Saved data entries:
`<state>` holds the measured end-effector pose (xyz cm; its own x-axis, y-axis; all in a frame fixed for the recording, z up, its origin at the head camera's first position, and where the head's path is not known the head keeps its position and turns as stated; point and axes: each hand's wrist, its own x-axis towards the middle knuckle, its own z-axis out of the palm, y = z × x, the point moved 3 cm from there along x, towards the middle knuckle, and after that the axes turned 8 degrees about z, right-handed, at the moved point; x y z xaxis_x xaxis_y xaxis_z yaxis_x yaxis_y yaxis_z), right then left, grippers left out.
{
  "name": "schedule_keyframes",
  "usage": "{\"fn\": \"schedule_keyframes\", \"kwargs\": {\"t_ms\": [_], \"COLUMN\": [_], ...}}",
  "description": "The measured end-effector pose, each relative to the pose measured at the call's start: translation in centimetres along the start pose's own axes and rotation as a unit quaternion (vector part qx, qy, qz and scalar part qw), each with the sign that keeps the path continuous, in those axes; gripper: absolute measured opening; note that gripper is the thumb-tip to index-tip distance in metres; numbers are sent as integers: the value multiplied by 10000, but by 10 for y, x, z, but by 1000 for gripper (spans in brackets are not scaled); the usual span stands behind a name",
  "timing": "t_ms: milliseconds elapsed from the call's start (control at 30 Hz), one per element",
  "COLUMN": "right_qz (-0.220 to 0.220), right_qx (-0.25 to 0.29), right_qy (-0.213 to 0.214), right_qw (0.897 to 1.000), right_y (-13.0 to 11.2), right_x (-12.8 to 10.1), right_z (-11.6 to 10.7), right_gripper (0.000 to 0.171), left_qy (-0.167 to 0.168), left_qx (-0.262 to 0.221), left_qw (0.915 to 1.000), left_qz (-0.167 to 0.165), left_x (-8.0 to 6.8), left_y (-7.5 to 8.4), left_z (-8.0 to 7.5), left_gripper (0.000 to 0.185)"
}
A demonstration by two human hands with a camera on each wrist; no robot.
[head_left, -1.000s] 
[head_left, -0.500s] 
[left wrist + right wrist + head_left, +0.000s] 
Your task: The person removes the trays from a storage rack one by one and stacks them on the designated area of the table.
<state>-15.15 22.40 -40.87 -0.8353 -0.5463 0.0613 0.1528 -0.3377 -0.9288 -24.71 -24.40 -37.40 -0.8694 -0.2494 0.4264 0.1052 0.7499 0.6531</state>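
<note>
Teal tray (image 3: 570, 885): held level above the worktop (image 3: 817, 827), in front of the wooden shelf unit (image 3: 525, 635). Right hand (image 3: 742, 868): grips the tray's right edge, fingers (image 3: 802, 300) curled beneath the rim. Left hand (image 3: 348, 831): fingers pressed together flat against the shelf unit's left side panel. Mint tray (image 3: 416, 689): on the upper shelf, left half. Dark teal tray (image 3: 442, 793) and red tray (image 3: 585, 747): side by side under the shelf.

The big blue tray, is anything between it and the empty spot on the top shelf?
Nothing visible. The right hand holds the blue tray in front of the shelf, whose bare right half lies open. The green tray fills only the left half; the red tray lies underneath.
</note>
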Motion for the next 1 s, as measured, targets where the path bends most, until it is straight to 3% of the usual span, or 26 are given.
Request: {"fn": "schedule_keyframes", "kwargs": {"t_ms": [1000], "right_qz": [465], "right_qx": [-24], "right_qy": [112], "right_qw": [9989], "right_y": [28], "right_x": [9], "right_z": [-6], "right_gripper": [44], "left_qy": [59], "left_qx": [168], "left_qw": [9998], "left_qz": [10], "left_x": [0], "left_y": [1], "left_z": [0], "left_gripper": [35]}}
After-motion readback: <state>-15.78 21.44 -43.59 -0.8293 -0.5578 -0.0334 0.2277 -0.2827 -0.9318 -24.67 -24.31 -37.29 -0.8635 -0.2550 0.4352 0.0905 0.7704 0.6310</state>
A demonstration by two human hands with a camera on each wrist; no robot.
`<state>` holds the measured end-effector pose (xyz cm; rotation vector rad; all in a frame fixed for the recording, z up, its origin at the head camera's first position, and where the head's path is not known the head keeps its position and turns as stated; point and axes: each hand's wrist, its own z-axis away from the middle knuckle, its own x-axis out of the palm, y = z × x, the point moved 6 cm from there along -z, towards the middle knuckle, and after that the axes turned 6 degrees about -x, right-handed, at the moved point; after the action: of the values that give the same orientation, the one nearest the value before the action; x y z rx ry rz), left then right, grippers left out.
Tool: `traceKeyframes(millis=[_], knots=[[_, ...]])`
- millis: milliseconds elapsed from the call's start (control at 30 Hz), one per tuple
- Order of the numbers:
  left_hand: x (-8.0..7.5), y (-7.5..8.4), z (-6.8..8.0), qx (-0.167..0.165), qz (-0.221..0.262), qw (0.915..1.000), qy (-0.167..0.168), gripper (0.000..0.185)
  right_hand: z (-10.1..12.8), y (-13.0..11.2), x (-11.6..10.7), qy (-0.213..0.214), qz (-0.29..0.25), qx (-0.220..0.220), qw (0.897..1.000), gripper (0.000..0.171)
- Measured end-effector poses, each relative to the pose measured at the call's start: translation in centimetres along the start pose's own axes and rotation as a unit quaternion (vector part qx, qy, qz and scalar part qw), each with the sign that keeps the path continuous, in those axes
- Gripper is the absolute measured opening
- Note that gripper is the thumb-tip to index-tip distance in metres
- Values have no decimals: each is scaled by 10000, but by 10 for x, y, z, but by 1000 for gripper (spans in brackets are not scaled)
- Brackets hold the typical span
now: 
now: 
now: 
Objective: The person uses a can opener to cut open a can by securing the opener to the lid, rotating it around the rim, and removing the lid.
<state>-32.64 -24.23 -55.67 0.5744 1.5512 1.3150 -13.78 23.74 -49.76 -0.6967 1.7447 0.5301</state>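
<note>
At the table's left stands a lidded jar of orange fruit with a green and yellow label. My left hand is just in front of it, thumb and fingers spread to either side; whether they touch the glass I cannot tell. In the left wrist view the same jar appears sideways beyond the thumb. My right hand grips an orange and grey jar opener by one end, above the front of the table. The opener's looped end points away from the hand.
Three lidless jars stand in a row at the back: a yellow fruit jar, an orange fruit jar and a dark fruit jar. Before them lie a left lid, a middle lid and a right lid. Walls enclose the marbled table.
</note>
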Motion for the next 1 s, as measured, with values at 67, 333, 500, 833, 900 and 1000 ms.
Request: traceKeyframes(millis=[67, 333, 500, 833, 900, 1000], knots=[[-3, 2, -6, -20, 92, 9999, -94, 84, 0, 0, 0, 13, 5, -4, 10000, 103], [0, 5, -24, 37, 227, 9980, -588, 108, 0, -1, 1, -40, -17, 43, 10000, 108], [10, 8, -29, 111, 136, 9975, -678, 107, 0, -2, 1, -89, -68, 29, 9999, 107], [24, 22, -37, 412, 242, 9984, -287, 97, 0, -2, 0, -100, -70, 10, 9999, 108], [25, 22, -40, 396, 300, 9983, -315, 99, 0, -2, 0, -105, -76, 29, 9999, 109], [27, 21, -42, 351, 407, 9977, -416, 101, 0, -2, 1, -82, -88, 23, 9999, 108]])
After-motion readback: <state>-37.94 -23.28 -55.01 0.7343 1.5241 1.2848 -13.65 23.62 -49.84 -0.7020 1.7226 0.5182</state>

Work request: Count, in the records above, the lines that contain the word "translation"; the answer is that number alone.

Answer area: 2